- What is being asked -
Each line starting at the one that contains "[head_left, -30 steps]" and ending at the one that contains "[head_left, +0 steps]" must be returned exactly, and the rest of the listing is left out.

- Records provided -
:::::
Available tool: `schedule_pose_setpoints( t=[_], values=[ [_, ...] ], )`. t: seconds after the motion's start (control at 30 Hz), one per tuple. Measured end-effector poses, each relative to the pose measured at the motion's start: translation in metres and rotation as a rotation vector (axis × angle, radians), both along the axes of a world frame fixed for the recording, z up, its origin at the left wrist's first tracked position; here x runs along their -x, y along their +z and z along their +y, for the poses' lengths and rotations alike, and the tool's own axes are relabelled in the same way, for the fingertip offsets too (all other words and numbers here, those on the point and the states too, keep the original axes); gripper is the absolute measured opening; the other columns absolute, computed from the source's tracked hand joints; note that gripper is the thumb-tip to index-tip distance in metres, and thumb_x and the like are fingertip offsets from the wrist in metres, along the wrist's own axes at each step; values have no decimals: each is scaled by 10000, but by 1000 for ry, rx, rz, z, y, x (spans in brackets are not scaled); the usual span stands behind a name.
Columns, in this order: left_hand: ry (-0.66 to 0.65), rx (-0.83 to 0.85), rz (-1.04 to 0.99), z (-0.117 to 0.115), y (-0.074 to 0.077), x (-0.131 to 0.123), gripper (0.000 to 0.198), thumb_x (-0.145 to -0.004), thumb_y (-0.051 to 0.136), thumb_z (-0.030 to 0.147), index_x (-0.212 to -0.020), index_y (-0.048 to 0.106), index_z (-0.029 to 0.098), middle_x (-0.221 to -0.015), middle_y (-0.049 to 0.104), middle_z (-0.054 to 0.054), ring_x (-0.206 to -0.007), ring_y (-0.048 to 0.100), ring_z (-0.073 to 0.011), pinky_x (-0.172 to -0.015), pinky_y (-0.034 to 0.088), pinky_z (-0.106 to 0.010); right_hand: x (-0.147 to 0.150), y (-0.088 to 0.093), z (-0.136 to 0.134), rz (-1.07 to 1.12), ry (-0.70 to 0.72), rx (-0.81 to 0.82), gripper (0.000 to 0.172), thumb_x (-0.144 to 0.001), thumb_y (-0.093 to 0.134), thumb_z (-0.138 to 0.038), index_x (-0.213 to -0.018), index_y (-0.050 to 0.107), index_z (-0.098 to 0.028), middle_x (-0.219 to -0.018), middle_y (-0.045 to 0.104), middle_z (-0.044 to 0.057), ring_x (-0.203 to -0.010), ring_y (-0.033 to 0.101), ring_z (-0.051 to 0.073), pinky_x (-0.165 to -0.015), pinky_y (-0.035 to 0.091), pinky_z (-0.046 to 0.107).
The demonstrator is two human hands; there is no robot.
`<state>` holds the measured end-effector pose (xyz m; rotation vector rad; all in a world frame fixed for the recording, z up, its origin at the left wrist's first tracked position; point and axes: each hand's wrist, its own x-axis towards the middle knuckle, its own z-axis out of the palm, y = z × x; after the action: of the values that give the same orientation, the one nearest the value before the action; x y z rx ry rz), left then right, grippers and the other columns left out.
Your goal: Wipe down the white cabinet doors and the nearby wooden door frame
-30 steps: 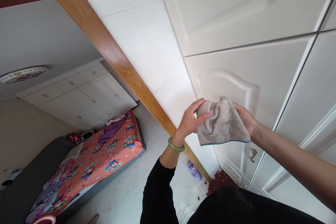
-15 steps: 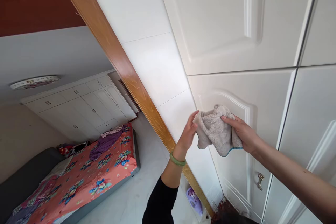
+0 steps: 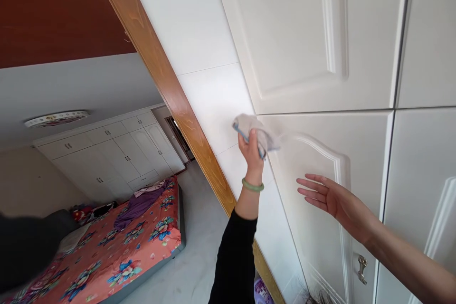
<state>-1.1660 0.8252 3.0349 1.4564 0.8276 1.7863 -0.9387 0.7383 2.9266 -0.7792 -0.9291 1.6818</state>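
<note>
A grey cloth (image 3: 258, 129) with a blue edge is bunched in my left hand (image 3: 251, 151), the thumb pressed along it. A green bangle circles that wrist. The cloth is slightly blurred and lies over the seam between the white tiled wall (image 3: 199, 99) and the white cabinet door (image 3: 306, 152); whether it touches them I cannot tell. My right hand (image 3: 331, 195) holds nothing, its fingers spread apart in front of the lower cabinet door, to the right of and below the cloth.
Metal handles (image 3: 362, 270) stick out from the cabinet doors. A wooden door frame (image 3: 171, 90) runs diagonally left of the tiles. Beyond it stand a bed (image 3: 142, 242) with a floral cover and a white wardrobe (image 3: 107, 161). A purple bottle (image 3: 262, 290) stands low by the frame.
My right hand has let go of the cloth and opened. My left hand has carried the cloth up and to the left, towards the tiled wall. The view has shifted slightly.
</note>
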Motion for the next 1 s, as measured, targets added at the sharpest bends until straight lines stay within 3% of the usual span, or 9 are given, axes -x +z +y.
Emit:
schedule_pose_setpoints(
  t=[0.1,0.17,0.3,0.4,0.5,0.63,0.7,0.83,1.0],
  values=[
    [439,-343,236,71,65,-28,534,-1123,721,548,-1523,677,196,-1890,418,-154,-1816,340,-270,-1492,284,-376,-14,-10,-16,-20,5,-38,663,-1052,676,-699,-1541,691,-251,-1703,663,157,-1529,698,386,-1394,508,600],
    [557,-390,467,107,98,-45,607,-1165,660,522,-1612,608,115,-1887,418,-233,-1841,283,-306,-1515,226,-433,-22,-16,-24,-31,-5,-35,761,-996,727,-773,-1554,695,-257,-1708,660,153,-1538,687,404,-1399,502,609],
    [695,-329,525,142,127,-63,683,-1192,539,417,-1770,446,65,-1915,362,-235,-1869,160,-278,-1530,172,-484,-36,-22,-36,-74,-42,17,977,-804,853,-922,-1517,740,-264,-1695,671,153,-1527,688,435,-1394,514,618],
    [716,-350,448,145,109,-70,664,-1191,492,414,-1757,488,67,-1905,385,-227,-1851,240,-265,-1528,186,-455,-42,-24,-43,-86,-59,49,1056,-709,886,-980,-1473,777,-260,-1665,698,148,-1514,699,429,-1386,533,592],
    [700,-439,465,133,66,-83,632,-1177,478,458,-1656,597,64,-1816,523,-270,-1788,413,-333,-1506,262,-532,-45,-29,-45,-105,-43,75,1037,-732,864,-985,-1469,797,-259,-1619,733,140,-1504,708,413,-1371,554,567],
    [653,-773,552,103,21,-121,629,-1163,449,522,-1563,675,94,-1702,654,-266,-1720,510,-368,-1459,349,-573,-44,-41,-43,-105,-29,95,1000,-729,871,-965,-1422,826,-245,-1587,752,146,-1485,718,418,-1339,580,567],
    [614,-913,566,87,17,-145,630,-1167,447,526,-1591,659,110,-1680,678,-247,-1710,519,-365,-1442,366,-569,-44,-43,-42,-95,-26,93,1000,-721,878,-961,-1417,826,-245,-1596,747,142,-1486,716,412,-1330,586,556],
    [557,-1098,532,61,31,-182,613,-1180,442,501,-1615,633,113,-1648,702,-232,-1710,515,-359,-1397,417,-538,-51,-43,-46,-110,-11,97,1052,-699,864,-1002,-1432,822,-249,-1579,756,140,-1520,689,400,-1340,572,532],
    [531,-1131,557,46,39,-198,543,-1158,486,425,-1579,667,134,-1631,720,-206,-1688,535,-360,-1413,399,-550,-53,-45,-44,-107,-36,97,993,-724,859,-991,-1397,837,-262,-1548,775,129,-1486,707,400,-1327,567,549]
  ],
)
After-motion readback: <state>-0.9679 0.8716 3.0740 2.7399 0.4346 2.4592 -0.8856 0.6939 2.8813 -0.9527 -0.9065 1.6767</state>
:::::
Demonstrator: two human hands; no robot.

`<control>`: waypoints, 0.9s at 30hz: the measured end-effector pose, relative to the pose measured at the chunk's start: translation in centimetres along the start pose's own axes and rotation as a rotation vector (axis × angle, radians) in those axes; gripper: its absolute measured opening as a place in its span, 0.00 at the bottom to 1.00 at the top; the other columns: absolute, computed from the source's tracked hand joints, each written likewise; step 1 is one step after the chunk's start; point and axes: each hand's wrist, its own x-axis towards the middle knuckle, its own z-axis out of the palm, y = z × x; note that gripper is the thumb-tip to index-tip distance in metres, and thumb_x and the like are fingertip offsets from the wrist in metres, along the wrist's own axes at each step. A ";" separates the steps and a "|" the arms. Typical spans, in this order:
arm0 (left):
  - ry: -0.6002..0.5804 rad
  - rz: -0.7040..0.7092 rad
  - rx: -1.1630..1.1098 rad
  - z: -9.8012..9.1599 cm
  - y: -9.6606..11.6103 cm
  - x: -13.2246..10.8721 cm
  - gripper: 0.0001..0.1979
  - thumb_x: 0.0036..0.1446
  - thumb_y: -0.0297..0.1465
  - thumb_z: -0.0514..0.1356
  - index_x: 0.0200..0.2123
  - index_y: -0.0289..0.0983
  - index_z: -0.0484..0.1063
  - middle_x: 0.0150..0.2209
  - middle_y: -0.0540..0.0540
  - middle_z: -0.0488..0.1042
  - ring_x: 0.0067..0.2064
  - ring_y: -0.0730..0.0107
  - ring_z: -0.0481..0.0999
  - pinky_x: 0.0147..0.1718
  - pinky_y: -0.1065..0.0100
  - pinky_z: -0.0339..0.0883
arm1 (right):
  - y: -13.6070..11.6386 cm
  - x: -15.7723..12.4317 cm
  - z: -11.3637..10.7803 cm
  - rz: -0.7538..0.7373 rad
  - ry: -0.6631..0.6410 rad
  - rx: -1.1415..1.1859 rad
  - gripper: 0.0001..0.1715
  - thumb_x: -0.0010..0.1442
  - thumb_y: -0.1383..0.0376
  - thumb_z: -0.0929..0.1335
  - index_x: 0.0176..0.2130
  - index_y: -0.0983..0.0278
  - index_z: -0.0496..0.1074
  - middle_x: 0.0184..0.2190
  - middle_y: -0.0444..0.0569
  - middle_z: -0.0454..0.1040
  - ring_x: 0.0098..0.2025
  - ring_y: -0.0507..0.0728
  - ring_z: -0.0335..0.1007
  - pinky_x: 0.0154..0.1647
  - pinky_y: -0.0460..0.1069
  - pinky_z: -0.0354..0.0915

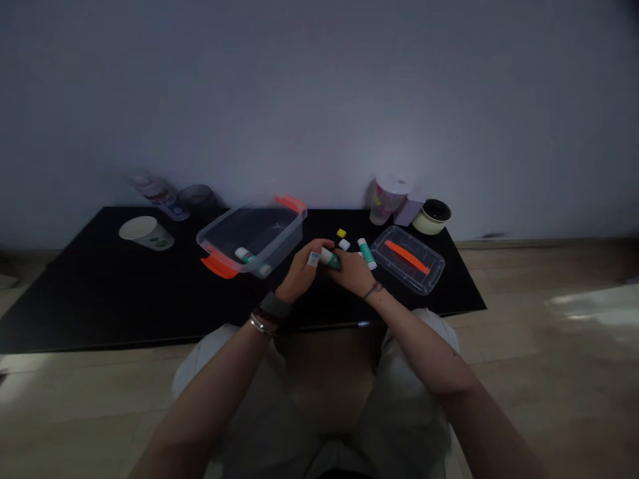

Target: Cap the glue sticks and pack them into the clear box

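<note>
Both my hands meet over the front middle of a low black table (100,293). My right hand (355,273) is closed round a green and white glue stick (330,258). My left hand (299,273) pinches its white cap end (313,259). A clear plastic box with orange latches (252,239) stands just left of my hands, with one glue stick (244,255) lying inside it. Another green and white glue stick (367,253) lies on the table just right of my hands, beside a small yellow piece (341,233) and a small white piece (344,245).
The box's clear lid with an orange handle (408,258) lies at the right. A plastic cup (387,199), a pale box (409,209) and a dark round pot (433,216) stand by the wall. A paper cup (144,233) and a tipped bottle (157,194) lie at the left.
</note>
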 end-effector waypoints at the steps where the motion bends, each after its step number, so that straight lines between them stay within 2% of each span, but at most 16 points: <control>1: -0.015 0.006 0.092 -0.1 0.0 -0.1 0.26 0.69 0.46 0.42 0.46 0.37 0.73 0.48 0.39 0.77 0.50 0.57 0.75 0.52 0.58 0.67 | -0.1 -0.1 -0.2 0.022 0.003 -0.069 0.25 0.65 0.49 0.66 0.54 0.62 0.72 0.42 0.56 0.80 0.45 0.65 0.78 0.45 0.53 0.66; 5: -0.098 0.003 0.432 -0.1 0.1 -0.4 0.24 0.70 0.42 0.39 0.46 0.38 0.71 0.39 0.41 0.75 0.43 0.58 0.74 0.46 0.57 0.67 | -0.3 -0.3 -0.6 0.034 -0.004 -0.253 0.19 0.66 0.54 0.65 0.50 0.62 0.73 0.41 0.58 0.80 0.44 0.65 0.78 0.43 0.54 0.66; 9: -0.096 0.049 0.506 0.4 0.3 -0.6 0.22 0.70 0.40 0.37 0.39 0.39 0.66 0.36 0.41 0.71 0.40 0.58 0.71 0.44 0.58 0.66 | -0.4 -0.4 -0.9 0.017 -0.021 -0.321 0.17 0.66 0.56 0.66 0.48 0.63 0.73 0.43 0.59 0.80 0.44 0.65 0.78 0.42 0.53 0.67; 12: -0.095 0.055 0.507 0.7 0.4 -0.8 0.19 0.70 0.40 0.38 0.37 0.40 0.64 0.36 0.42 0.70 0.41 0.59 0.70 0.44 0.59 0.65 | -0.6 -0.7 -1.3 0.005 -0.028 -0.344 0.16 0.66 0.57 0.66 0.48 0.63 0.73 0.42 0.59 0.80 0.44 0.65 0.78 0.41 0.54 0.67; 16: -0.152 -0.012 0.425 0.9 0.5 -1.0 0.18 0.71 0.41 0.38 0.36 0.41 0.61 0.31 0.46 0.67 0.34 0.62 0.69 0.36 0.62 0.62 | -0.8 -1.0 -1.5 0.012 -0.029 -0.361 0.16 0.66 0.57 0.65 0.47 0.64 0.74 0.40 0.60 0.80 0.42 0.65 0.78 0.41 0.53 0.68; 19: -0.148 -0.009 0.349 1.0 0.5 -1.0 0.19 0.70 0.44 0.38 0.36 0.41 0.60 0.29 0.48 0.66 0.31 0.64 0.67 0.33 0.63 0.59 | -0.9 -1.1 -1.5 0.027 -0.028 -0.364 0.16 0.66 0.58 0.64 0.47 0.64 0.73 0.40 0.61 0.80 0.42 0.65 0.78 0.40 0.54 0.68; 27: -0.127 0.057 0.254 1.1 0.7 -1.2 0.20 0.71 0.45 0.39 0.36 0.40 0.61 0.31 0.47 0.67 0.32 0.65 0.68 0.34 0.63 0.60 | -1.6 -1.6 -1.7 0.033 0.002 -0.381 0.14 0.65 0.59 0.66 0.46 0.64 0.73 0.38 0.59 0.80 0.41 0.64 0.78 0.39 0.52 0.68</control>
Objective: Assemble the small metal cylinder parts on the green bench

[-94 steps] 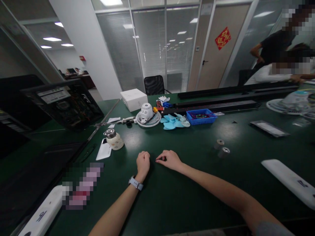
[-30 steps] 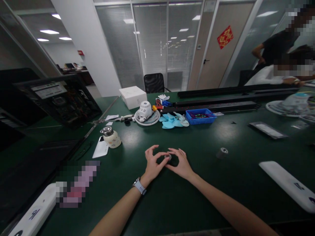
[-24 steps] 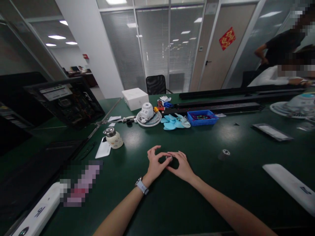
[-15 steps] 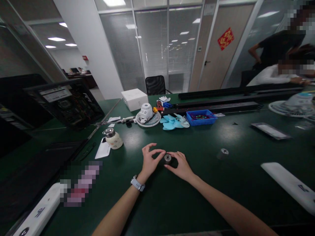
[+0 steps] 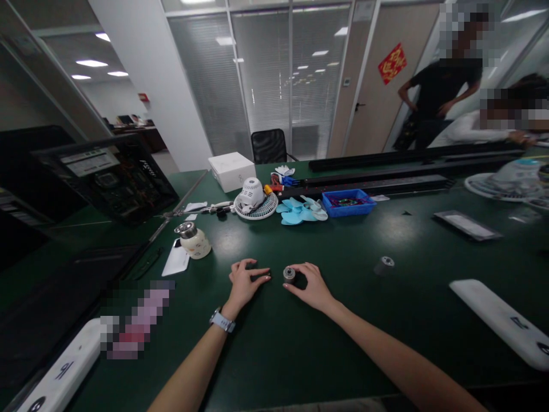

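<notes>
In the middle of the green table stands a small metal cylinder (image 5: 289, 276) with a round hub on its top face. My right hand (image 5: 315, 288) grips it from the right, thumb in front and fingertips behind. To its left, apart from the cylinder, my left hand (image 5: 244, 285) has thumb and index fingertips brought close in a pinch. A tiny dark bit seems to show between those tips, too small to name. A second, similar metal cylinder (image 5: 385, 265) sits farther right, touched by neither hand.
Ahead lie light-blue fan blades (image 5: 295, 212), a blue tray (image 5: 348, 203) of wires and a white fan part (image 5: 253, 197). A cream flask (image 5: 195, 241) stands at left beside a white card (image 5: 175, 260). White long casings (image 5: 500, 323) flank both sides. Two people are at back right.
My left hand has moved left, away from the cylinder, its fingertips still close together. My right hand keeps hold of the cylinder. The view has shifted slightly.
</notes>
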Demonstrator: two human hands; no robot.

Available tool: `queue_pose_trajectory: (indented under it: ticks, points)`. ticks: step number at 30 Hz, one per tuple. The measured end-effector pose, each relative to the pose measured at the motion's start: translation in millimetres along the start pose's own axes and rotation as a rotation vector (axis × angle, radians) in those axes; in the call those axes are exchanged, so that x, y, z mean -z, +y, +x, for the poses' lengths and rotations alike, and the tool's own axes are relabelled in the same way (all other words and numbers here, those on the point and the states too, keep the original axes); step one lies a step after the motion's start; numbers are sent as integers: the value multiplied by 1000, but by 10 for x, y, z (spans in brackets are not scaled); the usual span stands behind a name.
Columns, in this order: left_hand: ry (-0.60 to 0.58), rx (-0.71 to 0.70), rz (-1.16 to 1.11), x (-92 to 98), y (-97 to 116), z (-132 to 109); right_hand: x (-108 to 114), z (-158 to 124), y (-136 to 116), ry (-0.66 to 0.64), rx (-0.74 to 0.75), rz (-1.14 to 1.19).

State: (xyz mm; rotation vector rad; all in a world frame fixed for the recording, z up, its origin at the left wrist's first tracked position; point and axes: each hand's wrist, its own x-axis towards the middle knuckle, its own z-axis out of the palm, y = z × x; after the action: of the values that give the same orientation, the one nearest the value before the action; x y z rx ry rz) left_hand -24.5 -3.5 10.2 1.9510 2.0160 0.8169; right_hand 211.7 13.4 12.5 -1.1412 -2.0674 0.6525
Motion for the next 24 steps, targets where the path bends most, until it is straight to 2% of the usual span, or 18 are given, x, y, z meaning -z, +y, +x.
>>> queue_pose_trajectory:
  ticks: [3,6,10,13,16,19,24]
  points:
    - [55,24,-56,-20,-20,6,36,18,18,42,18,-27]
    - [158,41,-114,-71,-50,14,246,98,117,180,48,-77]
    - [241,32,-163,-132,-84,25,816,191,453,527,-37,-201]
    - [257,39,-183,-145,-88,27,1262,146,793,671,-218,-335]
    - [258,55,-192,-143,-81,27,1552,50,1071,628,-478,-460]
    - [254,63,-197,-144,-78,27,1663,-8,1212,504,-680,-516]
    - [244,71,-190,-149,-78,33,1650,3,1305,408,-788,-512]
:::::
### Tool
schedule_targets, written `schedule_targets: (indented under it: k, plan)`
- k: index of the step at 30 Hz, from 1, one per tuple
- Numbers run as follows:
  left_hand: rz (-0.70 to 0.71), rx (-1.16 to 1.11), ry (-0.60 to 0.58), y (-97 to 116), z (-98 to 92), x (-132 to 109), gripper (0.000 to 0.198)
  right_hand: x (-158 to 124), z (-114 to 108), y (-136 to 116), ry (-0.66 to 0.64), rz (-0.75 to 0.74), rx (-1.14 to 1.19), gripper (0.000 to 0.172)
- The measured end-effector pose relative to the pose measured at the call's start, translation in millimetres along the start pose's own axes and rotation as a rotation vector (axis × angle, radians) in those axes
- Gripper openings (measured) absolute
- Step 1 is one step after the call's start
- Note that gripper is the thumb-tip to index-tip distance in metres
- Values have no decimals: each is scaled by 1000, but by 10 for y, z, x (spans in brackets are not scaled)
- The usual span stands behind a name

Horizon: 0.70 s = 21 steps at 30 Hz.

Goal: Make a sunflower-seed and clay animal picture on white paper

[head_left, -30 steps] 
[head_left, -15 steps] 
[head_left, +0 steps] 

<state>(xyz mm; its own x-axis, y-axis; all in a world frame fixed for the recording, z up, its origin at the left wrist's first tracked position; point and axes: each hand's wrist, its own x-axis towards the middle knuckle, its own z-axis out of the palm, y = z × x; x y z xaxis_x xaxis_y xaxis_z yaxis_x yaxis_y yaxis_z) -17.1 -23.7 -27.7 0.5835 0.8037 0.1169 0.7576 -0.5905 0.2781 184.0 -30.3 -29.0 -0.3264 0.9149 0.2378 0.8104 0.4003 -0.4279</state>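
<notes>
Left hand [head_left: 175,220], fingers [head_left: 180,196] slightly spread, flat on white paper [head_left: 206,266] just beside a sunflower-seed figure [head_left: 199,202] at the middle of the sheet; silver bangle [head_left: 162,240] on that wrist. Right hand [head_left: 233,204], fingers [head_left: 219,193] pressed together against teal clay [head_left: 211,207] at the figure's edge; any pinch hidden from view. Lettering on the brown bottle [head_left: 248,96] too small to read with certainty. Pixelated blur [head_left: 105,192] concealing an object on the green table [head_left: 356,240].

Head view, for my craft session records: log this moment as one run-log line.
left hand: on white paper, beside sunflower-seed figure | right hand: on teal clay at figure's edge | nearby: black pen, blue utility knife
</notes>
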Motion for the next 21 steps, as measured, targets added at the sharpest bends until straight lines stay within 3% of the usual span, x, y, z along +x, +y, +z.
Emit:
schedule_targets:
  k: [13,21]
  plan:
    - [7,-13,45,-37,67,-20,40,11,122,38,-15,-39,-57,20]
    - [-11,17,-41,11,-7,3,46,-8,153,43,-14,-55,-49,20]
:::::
- Task output -
[head_left, -30 steps] 
[head_left, -15 steps] 
[head_left, +0 steps] 

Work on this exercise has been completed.